Il Patrono delle Missioni, S. Francesco Saverio (festa il 3 dicembre), missionario spagnolo in India e in Giappone cinque secoli fa, sentiva l’urgenza di annunciare il Salvatore Gesù, e scriveva: «Moltissimi, in questi luoghi, non si fanno ora cristiani solamente perché manca chi li faccia cristiani. Molto spesso mi viene in mente di percorrere le università d’Europa, specialmente quella di Parigi, e di mettermi a gridare qua e là come un pazzo e scuotere coloro che hanno più scienza che carità con queste parole: “Ahimè, quale gran numero di anime, per colpa vostra, viene escluso dal cielo e cacciato all’inferno!” Oh! se costoro, come si occupano di lettere, così si dessero pensiero anche di questo, onde poter rendere conto a Dio della scienza e dei talenti ricevuti!» (*)
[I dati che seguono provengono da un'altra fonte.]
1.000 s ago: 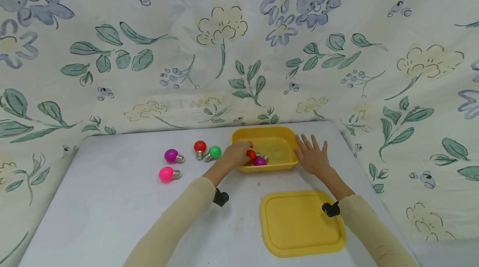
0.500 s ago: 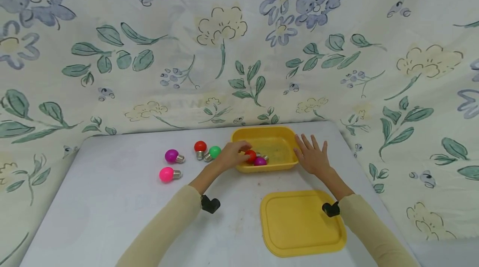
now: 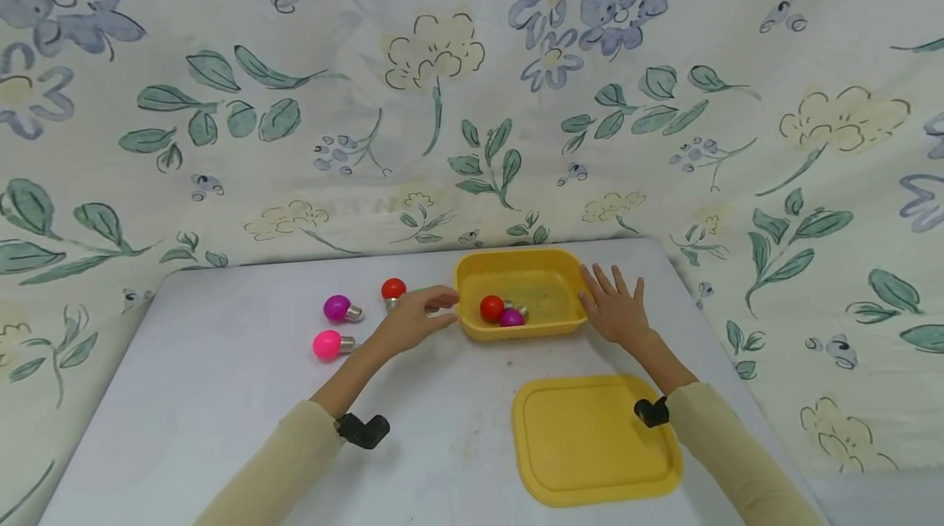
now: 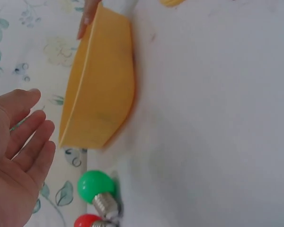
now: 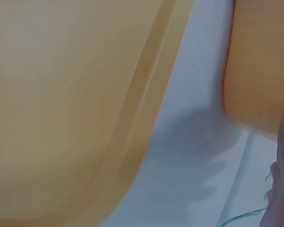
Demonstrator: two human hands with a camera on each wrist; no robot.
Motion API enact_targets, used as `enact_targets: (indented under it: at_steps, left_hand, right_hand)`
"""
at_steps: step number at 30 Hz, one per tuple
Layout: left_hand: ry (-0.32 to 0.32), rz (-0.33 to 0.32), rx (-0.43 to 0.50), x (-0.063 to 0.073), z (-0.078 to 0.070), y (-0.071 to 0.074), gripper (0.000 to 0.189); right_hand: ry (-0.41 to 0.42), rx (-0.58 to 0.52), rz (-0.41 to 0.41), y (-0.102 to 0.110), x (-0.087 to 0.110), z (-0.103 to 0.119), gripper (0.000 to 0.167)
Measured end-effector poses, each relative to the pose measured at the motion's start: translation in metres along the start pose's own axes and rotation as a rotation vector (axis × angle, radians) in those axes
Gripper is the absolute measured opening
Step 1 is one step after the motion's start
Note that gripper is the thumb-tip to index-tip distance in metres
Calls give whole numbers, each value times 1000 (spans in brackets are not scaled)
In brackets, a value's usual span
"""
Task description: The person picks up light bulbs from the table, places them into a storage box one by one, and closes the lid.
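Observation:
Two small light bulbs lie in the yellow plastic box (image 3: 549, 329), a red bulb (image 3: 492, 309) and a purple bulb (image 3: 512, 318). My left hand (image 3: 413, 319) is just left of the box, fingers relaxed and holding nothing. Below it in the left wrist view lies a green bulb (image 4: 95, 186), mostly hidden behind the hand in the head view. Beside that sits another red bulb (image 3: 393, 289). Farther left are a second purple bulb (image 3: 338, 308) and a pink bulb (image 3: 328, 345). My right hand (image 3: 618, 309) rests with spread fingers against the box's right rim.
The flat yellow lid (image 3: 597, 440) lies on the white table (image 3: 221, 411), nearer to me than the box and partly under the right forearm. A floral-patterned cloth (image 3: 472, 100) stands behind the table and along its sides.
My left hand has let go of the red bulb in the box and drawn back left, out over the green bulb. The right hand stays at the rim.

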State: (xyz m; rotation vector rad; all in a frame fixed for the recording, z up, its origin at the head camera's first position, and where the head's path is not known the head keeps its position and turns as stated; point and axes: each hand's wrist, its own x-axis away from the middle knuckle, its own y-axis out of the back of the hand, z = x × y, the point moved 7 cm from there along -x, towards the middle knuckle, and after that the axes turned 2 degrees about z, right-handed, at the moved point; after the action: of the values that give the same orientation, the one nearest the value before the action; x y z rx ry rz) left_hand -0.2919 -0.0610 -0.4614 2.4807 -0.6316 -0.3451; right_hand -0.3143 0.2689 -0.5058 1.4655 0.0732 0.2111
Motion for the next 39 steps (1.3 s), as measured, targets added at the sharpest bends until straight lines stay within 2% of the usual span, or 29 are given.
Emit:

È legittima, certamente, qualche riserva sul linguaggio teologico dell’epoca del Saverio, ma non si può aver dubbi circa l’urgenza di suscitare, anche oggi, nuove vocazioni di missionari e di missionarie che annuncino a tutti i popoli che Gesù Cristo è il Salvatore. Il mondo ne ha estremo bisogno. Lo confermano le tragedie e i fatti salienti di ogni giorno, in particolare la pandemia. La preghiera dell’Avvento - Vieni, Signore! - è fortemente attuale. Ma Egli vuole arrivare agli altri, a tutti, anche tramite ognuno di noi, con la nostra testimonianza, la nostra parola e dedizione.
Parola del Papa
(*) “La nostra speranza è sempre essenzialmente anche speranza per gli altri; solo così essa è veramente speranza anche per me. Da cristiani non dovremmo mai domandarci solamente: come posso salvare me stesso? Dovremmo domandarci anche: che cosa posso fare perché altri vengano salvati e sorga anche per altri la stella della speranza? Allora avrò fatto il massimo anche per la mia salvezza personale”.